I want to use concept 'x' which my guy has written about in area (b) in my discussion of area (a). Trouble is, unlike on the other occasions when I have referred to area (b), this time concept 'x' opens a whole can of worms. It is derived from another theorist whose work I've only the smallest knowledge of, and it raises loads of questions which I just can't answer within the scope of what I'm doing.
I feel really bad that I haven't researched the background to the idea more thoroughly - it was something I kept meaning to do but kept putting off as not the most relevant (or interesting!) bit. Now I'm out of time really as I'm writing up and my sup wants to see this work... well... yesterday.
Has anyone else had an experience where you want to use an idea but you don't have time or space in the thesis to go through all the ins and outs of it? - you just want to say, look that's there in the background and enables me to make this point, moving on...

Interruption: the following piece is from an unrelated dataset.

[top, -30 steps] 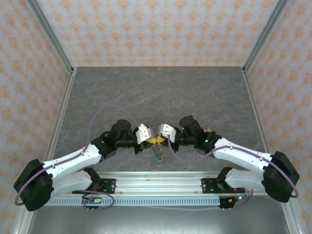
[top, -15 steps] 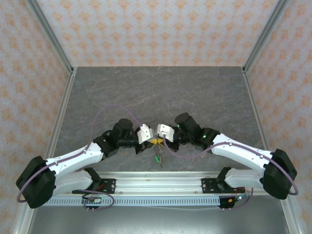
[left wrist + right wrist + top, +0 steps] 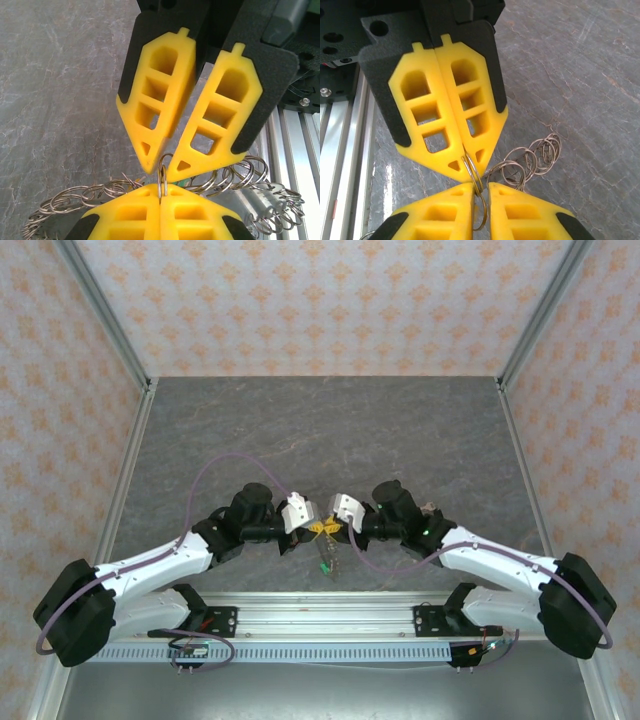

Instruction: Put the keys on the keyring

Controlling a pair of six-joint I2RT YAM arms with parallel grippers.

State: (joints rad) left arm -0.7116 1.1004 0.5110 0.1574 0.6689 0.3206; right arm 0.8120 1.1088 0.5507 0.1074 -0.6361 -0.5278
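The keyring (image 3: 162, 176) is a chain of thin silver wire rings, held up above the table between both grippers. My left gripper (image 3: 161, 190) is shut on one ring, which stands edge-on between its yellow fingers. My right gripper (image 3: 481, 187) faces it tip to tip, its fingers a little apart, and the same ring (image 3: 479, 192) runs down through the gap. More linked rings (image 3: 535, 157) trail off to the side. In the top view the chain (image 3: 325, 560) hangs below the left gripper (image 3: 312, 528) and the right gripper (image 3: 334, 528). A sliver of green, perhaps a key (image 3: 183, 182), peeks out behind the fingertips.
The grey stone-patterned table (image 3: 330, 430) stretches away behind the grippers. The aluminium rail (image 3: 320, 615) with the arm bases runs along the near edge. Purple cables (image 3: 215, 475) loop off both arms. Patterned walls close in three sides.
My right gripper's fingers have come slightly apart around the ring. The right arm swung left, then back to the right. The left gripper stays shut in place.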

I feel like I'm in deep trouble, like this is a big and unfillable hole and that my work just isn't up to scratch if I can still not know my sh*t at this stage! That's the main worry - why don't I know all about this? And what do I do as there isn't really time to fix it?

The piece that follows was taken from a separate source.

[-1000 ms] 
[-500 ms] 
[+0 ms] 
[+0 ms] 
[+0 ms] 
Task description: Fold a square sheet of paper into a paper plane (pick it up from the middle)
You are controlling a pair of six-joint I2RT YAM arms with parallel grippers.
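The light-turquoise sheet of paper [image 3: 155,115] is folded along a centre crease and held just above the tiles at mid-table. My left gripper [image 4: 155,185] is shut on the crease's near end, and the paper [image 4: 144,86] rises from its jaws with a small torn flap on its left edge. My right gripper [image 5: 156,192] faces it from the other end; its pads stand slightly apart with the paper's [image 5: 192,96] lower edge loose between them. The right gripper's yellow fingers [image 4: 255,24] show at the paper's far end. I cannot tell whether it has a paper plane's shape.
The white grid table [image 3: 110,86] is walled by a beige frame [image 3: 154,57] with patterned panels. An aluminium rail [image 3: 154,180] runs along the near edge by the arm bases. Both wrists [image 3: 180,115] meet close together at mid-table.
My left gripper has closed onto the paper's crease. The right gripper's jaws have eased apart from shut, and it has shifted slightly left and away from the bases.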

Don't panic. I hit a similar snag and ended up having a meltdown in front of my supervisor, who gently pointed out that the flaws in my work were always going to be much more obvious to me than to anyone else. My suggestion would be to skate over it as best you can in the chapter, but to consider including the issue/concept/theorist/new research question in the conclusion as a fruitful angle for further research. If you can find a review article of the theorist's work you could also stick a footnote in saying see x for a fuller discussion of this point. Then when you've submitted do some reading and get a more coherent account together of where this new theorist / concept connects with your thesis in case it comes up in your viva. Worst case scenario it's set as a correction in which case you've already done the work. Of course this will only work if your supervisor is prioritising submission over perfection.
My thesis is so multi-disciplinary that I can't possibly include everything about some of the areas which are linked to my arguments. For example I'm touching on aspects of Medieval memory theory but I can't go into great detail about this. (In fact one of my colleagues has done her whole thesis on memory). So I am taking out the bit that is relevant to what I am saying about it but then I hope that I will be able to read up on it more widely so that in my viva (if I ever get to that stage), I can show that I do know the background to the ideas I am using.

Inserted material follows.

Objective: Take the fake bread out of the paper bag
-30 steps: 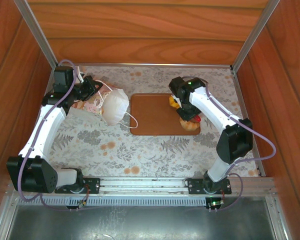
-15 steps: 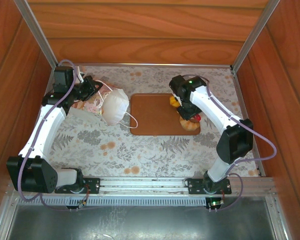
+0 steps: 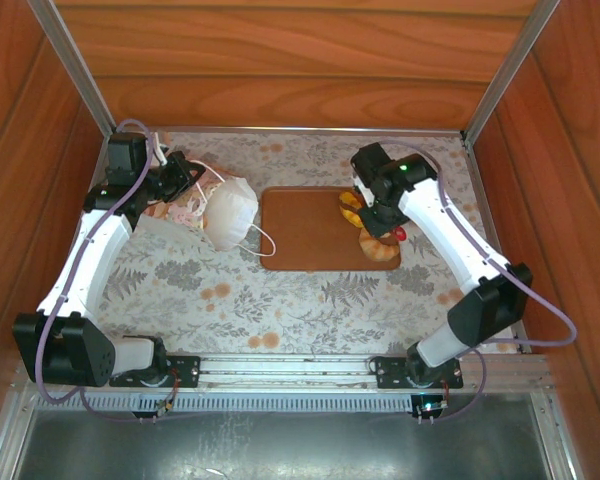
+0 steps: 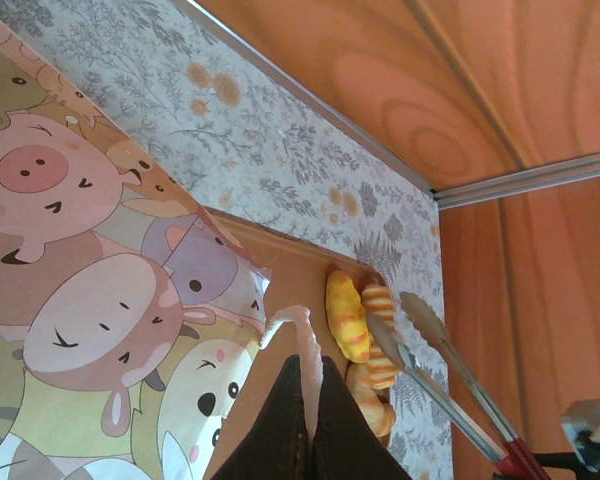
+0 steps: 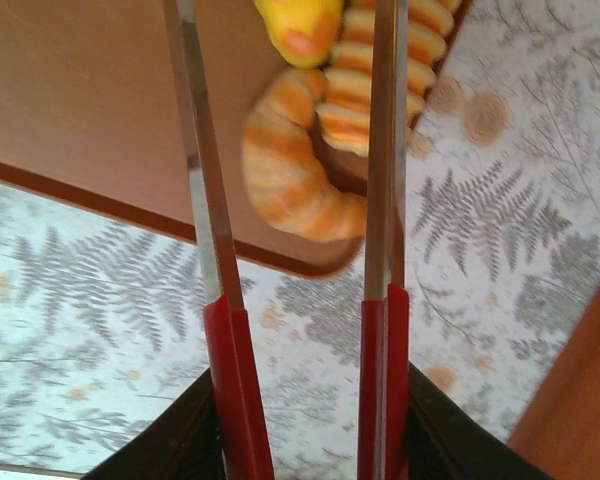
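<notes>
Right end effector (image 5: 315, 440): it is clamping the red handles of a pair of metal tongs (image 5: 202, 190). The blades are standing apart, carrying nothing, and hanging over the right end of the brown tray (image 3: 300, 230).
Fake bread (image 3: 372, 230): three pieces are lying bunched at the right end of the tray. A croissant (image 5: 290, 185) is sitting right at the near rim, a ridged loaf (image 5: 380, 85) is touching it, and a yellow piece (image 5: 300, 25) is lying beyond them.
Left end effector (image 4: 305, 425): it is pinching narrow on a white strip at the edge of the paper bag (image 3: 230, 212).
Paper bag: it is lying slumped just left of the tray, at the far left of the desk (image 3: 280, 300), showing a cartoon-animal side to the left wrist camera. I cannot tell whether it is hiding more bread.
Step in hand (my judgement): the empty tongs are heading back from the tray to the bag's mouth.
Doing it well: lifting the blades clear before swinging left, so they are not nudging the croissant off the rim.
Entering the bag: keeping the blades apart while the left side is holding the mouth open and steady.
Gripping: closing across the middle of a piece, since glossy toys are likely slipping at the ends.
</notes>
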`<control>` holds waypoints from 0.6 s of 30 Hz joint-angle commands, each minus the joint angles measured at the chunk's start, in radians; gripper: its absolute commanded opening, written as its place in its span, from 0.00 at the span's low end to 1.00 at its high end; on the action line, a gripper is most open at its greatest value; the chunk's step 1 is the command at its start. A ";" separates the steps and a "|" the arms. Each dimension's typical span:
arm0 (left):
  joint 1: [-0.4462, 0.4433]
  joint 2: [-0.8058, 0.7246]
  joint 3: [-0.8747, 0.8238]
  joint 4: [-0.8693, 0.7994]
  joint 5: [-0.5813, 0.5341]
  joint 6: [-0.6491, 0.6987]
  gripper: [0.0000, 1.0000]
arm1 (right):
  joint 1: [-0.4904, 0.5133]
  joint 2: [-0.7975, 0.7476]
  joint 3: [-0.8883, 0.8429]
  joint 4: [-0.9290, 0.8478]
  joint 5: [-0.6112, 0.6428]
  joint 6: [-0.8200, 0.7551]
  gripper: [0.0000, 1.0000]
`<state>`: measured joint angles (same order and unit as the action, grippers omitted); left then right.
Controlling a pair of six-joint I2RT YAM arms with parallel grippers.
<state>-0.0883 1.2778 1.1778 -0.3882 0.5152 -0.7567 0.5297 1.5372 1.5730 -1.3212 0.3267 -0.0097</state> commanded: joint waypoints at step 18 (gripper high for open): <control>0.027 -0.165 -0.041 -0.078 -0.122 0.013 0.00 | 0.159 -0.320 -0.281 0.413 -0.693 0.001 0.39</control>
<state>-0.0692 1.1328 1.1450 -0.4450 0.4290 -0.7589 0.6632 1.2606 1.3323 -0.9760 -0.2520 0.0040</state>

So I would say don't worry about trying to explain the can of worms but be aware that they are there and the reasons why you haven't gone down that road for your arguments.
Thank you so much for those replies. Feel much better just to have a different perspective on things.
About to go and kick start the work now (have got into this weird 11-8 working pattern) - the focus on submission rather than perfection thing is really good. I know my sup is focused on submission and he will tell me to leave this if I ask him. So I should just leave it and, as you say, do the background reading before the viva.